「退院支援」お勉強部屋

患者さんの生活視点を大切にしましょう!

主治医力とは?


「全人的医療」

「患者中心の医療」

「総合診療」

「家庭医療」

「Generalist」

 それぞれの言葉の意味ってわかりますか?

その方面の学会のコアな方々にとっては、説明不要な明瞭な言葉なのでしょうが、大半の学会員や非学会員、まして患者さんにとっては、正直何のことかよくわからないと思います。
 
欧米の家庭医療学の中には、「患者中心の医療」についての理論があり学問化されています。そして、その実践方法も教育方法も標準化されています。家庭医療学・患者中心の医療は学問としても実践スキルとしても、極めて有用であること間違いありません。
しかしながら、実際は「勉強熱心でかなりコアな家庭医療専門医」以外には、十分に理解も実践もされていないのが現状と思います。まして、すべての医師が学ぶには敷居が高く、とても面倒で、大変すぎますよね…。
  
「臓器ではなく、人を診る」
 
という表現があります。
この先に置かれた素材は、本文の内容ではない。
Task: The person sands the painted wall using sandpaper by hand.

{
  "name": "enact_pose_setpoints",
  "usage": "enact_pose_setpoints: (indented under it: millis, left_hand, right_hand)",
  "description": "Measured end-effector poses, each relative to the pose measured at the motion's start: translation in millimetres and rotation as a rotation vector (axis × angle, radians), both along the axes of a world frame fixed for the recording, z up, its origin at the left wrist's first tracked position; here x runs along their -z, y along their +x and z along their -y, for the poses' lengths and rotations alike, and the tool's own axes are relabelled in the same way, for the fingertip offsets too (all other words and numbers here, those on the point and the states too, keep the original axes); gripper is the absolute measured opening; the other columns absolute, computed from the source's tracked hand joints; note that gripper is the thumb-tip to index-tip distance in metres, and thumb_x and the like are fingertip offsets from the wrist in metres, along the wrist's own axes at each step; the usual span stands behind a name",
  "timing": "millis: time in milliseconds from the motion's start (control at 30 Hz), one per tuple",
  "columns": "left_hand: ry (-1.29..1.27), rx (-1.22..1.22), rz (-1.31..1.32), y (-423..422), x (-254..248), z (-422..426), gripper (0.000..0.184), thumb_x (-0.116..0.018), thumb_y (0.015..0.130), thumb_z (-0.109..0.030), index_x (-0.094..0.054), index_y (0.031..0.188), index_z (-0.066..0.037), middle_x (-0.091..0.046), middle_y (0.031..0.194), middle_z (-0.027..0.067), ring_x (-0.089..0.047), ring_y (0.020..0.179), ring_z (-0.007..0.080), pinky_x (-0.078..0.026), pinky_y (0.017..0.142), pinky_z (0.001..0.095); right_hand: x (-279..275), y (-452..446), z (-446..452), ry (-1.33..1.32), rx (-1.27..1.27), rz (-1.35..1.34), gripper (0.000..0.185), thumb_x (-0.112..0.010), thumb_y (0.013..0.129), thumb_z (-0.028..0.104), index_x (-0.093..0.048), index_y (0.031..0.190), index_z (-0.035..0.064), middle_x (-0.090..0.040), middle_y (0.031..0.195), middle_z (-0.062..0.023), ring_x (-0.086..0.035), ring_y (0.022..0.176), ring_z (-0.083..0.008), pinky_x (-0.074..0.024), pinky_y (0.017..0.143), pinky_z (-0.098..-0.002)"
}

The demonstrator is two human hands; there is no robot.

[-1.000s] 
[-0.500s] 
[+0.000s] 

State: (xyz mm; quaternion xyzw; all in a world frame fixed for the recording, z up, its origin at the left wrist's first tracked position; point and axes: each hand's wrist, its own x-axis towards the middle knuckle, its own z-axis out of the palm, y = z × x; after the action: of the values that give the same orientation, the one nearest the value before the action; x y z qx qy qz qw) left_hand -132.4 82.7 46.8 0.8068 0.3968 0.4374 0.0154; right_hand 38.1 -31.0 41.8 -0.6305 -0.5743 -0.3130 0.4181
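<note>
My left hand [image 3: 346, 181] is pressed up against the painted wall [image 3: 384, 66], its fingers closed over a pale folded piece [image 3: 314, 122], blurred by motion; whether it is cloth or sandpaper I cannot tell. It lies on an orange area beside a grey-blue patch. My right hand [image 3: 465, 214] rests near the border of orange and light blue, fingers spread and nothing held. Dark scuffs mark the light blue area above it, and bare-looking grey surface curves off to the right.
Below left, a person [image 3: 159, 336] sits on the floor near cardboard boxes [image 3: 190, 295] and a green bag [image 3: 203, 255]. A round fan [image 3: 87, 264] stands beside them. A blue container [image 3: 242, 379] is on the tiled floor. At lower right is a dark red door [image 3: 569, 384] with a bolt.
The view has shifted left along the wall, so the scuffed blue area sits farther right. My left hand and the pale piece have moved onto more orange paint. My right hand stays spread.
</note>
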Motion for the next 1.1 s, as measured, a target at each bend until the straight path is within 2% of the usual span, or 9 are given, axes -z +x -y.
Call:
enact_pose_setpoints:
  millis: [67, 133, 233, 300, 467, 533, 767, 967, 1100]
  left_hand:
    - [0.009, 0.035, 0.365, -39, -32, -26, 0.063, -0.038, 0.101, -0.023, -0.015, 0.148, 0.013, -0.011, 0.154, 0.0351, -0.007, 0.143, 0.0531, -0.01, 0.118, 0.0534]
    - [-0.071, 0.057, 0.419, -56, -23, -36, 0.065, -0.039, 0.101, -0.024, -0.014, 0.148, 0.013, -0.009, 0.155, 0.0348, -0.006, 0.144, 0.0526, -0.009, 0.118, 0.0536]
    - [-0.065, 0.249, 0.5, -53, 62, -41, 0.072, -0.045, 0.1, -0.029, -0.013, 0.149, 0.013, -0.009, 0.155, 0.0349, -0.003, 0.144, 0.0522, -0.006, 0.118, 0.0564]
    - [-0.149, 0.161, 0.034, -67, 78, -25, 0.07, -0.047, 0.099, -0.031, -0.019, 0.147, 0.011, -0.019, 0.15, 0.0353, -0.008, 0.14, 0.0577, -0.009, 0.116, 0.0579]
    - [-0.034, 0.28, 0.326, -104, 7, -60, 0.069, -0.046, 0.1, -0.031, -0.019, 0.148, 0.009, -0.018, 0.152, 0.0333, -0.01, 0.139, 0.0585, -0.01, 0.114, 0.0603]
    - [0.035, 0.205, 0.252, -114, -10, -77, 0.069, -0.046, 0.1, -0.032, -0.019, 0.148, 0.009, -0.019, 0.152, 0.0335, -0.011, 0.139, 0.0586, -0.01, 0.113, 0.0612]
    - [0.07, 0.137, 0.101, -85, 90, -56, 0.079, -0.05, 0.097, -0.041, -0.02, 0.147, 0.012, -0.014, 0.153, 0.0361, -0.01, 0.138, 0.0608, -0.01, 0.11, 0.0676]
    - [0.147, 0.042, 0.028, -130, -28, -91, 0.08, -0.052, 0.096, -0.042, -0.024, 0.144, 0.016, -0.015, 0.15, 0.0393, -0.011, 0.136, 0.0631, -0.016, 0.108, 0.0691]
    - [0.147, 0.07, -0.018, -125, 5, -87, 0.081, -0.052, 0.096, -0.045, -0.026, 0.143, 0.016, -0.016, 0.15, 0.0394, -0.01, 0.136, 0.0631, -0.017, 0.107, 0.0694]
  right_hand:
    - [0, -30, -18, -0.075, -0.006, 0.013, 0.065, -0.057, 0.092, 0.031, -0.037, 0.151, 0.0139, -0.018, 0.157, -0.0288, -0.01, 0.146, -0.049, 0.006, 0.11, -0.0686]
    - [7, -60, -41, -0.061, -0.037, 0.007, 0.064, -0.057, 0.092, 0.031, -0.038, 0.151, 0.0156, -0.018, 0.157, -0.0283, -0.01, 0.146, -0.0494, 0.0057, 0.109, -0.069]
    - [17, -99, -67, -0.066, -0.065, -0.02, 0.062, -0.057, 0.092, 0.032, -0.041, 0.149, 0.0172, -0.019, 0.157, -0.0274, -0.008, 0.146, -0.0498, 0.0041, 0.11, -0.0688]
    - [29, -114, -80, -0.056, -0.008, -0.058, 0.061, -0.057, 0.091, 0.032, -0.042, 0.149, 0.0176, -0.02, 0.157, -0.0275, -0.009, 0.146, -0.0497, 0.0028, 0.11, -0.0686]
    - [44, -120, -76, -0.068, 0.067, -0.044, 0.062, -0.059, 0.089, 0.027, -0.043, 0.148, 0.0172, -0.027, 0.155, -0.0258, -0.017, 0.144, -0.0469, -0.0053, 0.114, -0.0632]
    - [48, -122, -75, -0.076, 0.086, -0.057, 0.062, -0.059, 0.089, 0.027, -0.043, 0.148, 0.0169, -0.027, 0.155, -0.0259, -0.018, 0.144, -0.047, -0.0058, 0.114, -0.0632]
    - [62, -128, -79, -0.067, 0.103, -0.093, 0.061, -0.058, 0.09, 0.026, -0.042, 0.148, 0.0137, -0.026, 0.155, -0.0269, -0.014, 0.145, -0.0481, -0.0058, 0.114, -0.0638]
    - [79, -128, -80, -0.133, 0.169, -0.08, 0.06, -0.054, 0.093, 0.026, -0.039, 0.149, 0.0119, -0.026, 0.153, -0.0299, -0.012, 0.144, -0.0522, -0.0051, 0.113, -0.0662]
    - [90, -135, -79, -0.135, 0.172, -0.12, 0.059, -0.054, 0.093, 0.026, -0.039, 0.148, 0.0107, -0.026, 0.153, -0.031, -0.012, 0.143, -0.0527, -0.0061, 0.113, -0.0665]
そういうお医者さんを目指して、研修を積んできたパンダが言うのも変な話ですが、言葉尻だけからだと、やはり、なんだか具体性を欠いていている気がして、雲をつかむような感じもしますね…。
その言わんとしていることは、その筋(すじ)の仲間連中には、説明せずとも容易に通じるので、すぐに分かり合えるのですが…。
 

「私が、あなたの主治医です」

パンダ個人としては、総合診療医、家庭医、GeneralistというIdentityにこだわりすぎずに、臓器別専門医も総合医も関係なく、「責任をもって一人の人間としての患者さんを診る」ということが重要だと考えています。
スーパードクターになって、一人でなんでも診れるということが大切なのではなく、周りの助けを借りながら、しっかりと自分が責任をもって患者にベストを尽くすことが大切だと思います。
つまり、何科が専門だとか、そういうことにはこだわらず「あなたの主治医」であるということをIdentityにしていれば十分だと思うのです。
 
それぞれの得意な専門性や知識・技術はいろいろあってもよいと思います。自分の専門とする領域の診断や治療については、生涯かけて研鑽を続けていくことが必要です。
一方で、総合医にしろ専門医にしろ、知識・技術の研鑽とともに「主治医力を磨く」ということが最も肝要だとパンダは考えています。
 

主治医力とは?

主治医力とは、「医学的視点」と「生活者としての患者視点」の両方を持ちながら、一貫して患者・家族のニードに寄り添った医療を実践する力のことです。
 
患者・家族、医療スタッフ、上司、後輩含めたすべてのチームの一員と良好なコミュニケーションを保ち、良い関係性を作っていくこと。そして、患者の病態、診断、治療という「医学的視点」に加えて「生活者としての患者視点」を常にもつということ。
 この2つを大切にしながら研鑽を積んでいけば、立派な主治医になっていけるとパンダは信じています。
患者さんから頼られてこそ主治医です。
「医学的視点」と「生活者としての患者目線」のどちらもバランスよく研鑽しましょう。